Hacker News new | ask | show | jobs
by Darthy 891 days ago
In the linked keynote, Jesse Lyu mentions that LLM won't help us actually do tasks - there are currently no so-called "agents" that do something simple like book a flight - the best way to do it is still to click the buttons yourself.

Rabbit means to solve that by creating a "LAM", a "Large Action model", which is a service by Rabbit that will click interfaces for you. I'm not sure this is the right approach - if it is successful, it will lead to more centralisation around Rabbit.

I agree this is a problem, but I feel a better approach would be to have a market of agents that for a small fee actually handle the whole transaction for you. So there might be multiple parties that say they can buy Delta Flight DL101 tomorrow 21:10 for various prices - some might be a service like the Rabbit LAM, others might be booking platforms, and there might even be airlines themselves. And now an agent-concierge that you choose once at the start will look at all the parties, and then pick and buy the right flight for you. This will make the problem a problem of an open market, where good speedy service is promoted, and prices get ever lower. And if the Rabbit LAM gets outcompeted by an ever better speedier solution, that would be a good thing. (This will also allow us to move away from our current dreaded attention-based economy where e.g. a booking websites tries to exploit your required presence during waiting times, which the LAMs would also solve, but, like I said, let's not move towards more centralisation.)

4 comments

> Rabbit means to solve that by creating a "LAM", a "Large Action model", which is a service by Rabbit that will click interfaces for you. I'm not sure this is the right approach - if it is successful, it will lead to more centralisation around Rabbit.

The LAM is a genius hack to get around the thousands of closed gardens that apps have created.

It also may have been easier than teaching an LLM how to make tons of API calls, and if done right I presume their LAM adapts to UI changes, vs writing integrations against breaking / deprecating APIs.

You’re much more impressed than I am.

90% of use cases will be covered by an official API.

They’ll cover the other 10% with “teaching”. Essentially you telling the AI what the lazily written markup actually means. Then they save it into an automation template. QA teams have only been doing that for the better part of 3 decades.

I know a company that employs a building of a 1,000 people doing nothing but performing 1 click. So they put a human in the scraping /automation loop so they don’t violate the site/services TOS.

Good luck with that.

Uber wants people in its app, they want to show ads for their subscription membership services, and they want to upsell you on services, and they want you to see sponsored restaurants first when you order food. Uber wants to own the relationship with customers, so they can ~exploit the customers more~ extract more value.
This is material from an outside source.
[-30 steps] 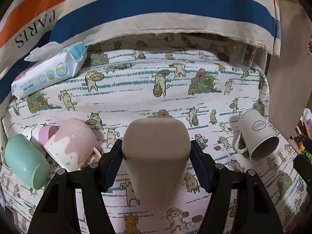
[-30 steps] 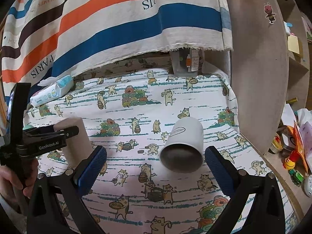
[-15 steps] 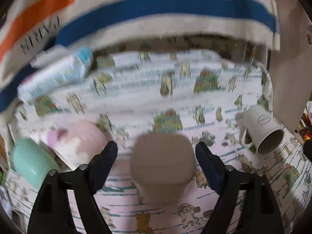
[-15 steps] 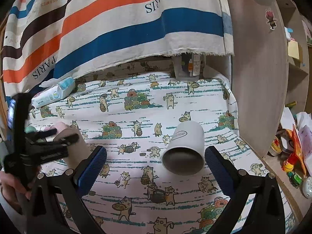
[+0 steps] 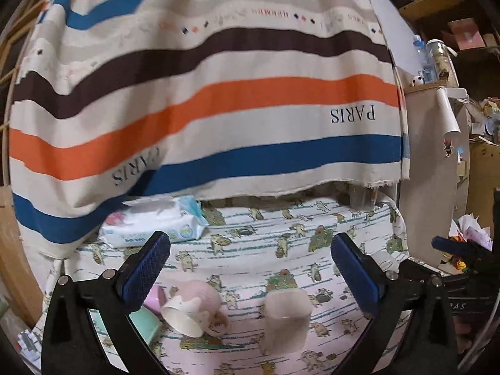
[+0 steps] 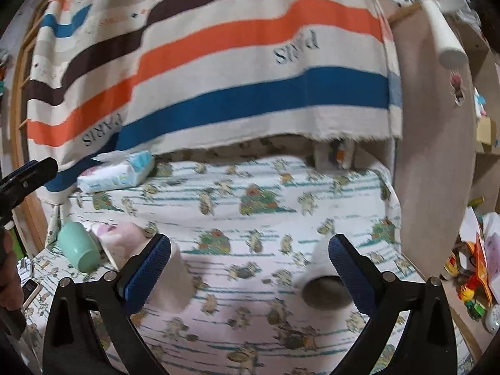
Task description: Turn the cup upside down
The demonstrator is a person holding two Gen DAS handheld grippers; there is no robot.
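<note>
Left wrist view | our left gripper point(image 5: 250, 268) jaws apart, empty | beige cup point(image 5: 287, 322) standing inverted on cat-print cloth point(image 5: 250, 228) | right gripper point(image 6: 250, 265) also spread | we should lift straight clear, avoiding pink mug point(image 5: 192, 309).

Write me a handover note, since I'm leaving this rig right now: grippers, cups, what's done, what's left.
Left hand-held gripper: open, empty.
Right hand-held gripper: open, empty.
Beige squarish plastic cup: stands base up on the cat-print tablecloth, clear of both grippers. That flip looks done.
White ceramic mug, pink-and-white mug and mint-green cup: lying on their sides.
Left, if wanted: flip those. The white mug lies nearest the right gripper.
</note>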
VC backed and publicly listed companies need endless growth, user-centric systems like what Rabbit is offering break those business models apart. Which is why I predict everyone is going to be fighting super hard against making UIs that just get shit done.
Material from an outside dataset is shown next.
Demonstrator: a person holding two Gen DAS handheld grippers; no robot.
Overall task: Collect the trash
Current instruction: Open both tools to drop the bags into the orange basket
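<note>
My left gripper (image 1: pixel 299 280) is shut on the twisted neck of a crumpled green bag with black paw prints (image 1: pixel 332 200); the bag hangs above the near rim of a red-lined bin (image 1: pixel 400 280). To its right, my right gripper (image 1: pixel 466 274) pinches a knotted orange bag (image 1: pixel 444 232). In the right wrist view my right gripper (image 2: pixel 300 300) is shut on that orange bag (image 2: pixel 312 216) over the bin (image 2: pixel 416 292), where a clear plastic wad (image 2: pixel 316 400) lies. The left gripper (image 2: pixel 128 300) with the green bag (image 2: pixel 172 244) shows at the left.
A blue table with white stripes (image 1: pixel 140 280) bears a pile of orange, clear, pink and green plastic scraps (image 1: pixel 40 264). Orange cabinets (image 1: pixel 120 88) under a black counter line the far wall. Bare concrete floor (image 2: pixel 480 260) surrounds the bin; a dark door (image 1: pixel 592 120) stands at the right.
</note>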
Agree with everything you're saying.

Watching the keynote, I found myself thinking how unhappy Uber would be with skipping over interacting with them entirely: there's no "Uber experience" you have when you're in the car, so what do you get from Uber that any random company with a tie in to Rabbit can't get you?

Option 1: a shift in devices/model like Rabbit pull the magic carpet out from under companies like Uber, and everything becomes purely transactional.

Option 2: rabbit-like market creates exclusivity-based need, to ensure Uber is the number-one (or only) rideshare choice, so it doesn't matter that customers aren't "experiencing" Uber. Uber relinquishes the experience to the agent (unlikely).

Option 3: Uber et al wage war against agents and make their use impossible

But if we're not careful this will circle back to apps/silos.

What I'd like to see is the Smalltalk approach: data providers that are able to send/receive messages, and can be connected together to achieve a goal. Even better if the connecting is done by the "machine" after I issue a command.

actually agent frameworks are becoming very popular now

https://github.com/joaomdmoura/crewAI

its been such a long year, I still remember the month of gpt...what was it, not gpt4all...gpt...ah whatever. The "running an LLM in a loop will solve it" approach. I'm not a big fan, I'd need to see something truly transformative.

This seems to be a Langchain wrapper, where the Langchain is a prompt + retrieval based on a few documents.

ex. `https://github.com/joaomdmoura/crewAI-examples/tree/main/sto...` ``` BrowserTools.scrape_and_summarize_website, SearchTools.search_internet, CalculatorTools.calculate, SECTools.search_10q, SECTools.search_10k ```

> Rabbit means to solve that by creating a "LAM", a "Large Action model", which is a service by Rabbit that will click interfaces for you.

https://openadapt.ai is an open source app that runs on your local machine that clicks interfaces for you -— but only for repetitive tasks that you show it how to do.

QA teams have been doing this sort of stuff for decades. With a little know how and an hour you could record a user doing something in the DOM and play it back. There’s no magic here.